C’était une héroïque résolution que prenait là Pascal, et qui, la veille, l’eût fait reculer... Mais l’héroïsme est facile, à qui espère, et il voyait, d’heure en heure, pour ainsi dire, croître ses chances de succès, et s’aplanir des obstacles que tout d’abord il avait jugés presque insurmontables.

L’opposition même de sa mère, qu’il avait considérée d’abord comme un immense malheur, avait cessé de le préoccuper.

Comment s’inquiéter et que craindre après la surprenante preuve d’équité que venait de donner cette rigide bourgeoise en établissant la fausseté du billet, c’est-à-dire en déchargeant Mlle Marguerite du soupçon d’avoir abandonné Pascal...

Il dormit peu et mal pourtant, cette nuit-là et de toute la journée du lendemain il ne bougea pas de la maison et ne desserra pas les dents...

C’est qu’il avait à mûrir le plan d’attaque qu’il projetait contre M. le marquis de Valorsay...

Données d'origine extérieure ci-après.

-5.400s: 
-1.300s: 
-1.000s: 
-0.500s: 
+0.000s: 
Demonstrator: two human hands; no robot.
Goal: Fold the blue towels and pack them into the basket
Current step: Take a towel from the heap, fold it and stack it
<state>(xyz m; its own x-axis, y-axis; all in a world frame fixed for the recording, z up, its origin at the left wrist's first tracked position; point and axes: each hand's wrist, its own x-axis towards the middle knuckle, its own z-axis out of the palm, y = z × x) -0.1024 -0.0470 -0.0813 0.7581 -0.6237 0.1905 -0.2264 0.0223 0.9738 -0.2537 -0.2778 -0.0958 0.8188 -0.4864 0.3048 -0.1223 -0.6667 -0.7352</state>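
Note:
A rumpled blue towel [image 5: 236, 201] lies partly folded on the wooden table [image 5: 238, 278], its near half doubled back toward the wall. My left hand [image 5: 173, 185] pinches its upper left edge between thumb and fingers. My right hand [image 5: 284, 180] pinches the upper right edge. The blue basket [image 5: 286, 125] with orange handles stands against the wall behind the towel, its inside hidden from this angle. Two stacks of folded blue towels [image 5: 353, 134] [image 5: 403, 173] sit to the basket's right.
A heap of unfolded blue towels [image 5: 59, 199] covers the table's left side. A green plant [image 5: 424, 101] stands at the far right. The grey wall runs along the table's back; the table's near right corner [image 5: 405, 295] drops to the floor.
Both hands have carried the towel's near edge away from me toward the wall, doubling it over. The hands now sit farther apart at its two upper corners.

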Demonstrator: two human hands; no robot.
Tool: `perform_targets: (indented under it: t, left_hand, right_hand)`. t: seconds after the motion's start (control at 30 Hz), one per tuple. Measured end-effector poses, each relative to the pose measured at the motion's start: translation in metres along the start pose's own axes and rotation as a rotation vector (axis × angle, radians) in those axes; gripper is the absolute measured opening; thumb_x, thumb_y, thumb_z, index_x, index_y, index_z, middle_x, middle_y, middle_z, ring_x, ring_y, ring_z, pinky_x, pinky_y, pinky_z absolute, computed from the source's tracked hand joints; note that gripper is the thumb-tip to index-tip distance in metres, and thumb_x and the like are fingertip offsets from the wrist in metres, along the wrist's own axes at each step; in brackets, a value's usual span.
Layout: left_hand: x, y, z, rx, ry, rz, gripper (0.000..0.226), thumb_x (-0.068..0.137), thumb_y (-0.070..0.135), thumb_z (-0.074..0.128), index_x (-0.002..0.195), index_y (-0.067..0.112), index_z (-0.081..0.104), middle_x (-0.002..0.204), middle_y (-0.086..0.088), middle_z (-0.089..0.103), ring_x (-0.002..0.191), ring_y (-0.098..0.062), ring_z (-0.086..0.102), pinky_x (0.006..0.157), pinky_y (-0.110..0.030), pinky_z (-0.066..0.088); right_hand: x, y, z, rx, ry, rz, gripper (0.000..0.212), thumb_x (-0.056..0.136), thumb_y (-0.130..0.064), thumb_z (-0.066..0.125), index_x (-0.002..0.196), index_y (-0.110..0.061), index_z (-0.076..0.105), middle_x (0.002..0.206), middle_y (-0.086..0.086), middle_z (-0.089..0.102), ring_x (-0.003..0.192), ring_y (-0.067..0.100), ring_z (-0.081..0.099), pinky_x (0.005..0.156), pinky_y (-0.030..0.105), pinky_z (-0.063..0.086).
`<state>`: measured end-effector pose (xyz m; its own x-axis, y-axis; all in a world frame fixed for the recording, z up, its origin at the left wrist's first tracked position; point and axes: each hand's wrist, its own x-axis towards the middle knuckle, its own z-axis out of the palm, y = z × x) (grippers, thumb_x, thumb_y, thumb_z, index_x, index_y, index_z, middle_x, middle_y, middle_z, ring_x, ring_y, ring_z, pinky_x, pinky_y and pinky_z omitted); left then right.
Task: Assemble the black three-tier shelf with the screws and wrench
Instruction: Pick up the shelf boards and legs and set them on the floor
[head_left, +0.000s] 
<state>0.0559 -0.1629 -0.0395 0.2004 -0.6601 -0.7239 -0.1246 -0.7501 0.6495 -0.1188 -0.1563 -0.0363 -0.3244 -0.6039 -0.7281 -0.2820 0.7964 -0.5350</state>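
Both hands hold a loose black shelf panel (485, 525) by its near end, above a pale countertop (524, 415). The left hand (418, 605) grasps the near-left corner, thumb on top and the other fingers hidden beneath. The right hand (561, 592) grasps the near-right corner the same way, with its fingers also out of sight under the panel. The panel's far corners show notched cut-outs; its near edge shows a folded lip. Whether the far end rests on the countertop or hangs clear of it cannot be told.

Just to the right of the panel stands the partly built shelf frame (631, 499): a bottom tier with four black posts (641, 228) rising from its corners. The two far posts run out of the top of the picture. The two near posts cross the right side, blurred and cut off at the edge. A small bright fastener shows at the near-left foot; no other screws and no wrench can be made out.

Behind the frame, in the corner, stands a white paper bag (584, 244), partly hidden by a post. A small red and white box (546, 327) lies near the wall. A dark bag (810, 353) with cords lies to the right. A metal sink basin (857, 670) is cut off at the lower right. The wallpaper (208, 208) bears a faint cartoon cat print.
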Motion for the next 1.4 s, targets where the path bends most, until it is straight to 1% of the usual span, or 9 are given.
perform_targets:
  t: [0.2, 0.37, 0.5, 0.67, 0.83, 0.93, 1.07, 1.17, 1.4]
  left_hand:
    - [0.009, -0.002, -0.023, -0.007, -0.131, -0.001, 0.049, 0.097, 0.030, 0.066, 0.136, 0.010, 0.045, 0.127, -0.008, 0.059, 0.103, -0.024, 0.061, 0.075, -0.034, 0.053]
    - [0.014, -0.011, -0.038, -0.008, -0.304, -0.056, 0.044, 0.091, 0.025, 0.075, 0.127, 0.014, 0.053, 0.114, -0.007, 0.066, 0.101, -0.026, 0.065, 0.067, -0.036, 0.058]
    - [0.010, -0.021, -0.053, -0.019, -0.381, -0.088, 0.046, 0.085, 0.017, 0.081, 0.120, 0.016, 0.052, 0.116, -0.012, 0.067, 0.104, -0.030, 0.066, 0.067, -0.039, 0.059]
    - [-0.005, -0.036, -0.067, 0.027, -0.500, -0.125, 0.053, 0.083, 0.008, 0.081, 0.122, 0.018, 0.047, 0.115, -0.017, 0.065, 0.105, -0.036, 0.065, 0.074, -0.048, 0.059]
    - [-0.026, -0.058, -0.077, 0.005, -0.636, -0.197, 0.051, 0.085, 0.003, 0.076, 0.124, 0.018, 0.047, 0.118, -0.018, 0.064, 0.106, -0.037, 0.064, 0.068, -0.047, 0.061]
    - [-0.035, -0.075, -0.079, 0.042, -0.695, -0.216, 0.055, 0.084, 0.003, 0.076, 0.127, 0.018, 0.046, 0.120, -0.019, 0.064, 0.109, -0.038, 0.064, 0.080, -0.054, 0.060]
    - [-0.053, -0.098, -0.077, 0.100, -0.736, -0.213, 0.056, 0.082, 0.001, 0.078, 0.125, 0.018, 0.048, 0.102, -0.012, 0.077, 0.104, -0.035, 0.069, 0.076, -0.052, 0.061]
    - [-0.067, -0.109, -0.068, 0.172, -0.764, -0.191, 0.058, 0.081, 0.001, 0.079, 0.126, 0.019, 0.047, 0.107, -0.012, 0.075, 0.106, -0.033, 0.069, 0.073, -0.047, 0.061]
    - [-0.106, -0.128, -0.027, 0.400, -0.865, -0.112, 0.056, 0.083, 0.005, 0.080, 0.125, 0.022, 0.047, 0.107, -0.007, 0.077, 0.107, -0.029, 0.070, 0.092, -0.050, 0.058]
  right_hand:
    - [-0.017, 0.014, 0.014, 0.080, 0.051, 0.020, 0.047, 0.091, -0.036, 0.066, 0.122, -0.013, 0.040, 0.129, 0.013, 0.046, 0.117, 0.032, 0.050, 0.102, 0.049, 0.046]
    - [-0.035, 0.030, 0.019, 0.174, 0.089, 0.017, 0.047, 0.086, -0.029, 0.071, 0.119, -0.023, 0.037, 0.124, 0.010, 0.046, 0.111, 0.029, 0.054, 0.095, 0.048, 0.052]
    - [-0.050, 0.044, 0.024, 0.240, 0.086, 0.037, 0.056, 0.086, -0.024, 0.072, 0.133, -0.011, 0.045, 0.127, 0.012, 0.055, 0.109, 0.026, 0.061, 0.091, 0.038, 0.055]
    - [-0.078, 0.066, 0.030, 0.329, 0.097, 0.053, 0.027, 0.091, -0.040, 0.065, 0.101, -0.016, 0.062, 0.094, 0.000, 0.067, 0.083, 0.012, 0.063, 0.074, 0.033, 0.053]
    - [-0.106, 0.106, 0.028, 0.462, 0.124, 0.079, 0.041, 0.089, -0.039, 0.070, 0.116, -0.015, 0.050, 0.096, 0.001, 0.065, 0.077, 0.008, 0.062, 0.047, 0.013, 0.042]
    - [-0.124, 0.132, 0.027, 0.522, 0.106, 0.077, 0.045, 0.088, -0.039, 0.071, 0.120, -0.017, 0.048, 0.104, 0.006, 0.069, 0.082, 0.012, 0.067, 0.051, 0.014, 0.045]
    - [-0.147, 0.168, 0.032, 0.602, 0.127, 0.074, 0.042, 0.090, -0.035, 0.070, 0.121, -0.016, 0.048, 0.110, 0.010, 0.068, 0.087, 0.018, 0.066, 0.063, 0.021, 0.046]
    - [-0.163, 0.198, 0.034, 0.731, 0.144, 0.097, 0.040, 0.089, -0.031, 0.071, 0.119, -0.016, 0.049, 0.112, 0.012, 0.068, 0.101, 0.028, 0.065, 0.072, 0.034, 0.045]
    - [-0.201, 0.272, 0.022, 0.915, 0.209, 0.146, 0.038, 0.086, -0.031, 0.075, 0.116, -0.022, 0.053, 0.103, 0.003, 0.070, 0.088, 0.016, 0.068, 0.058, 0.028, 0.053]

Ses avantages étaient considérables, grâce au baron Trigault, qui mettait à sa disposition cent mille francs... L’important était de se servir de cette somme assez habilement pour capter la confiance du marquis et l’amener à se livrer.

Du moins, ses méditations ne furent pas perdues...

Et le moment de se rendre chez son ennemi venu:

—J’ai trouvé, dit-il à sa mère, et si le baron me permet d’agir à ma guise... Valorsay est à moi!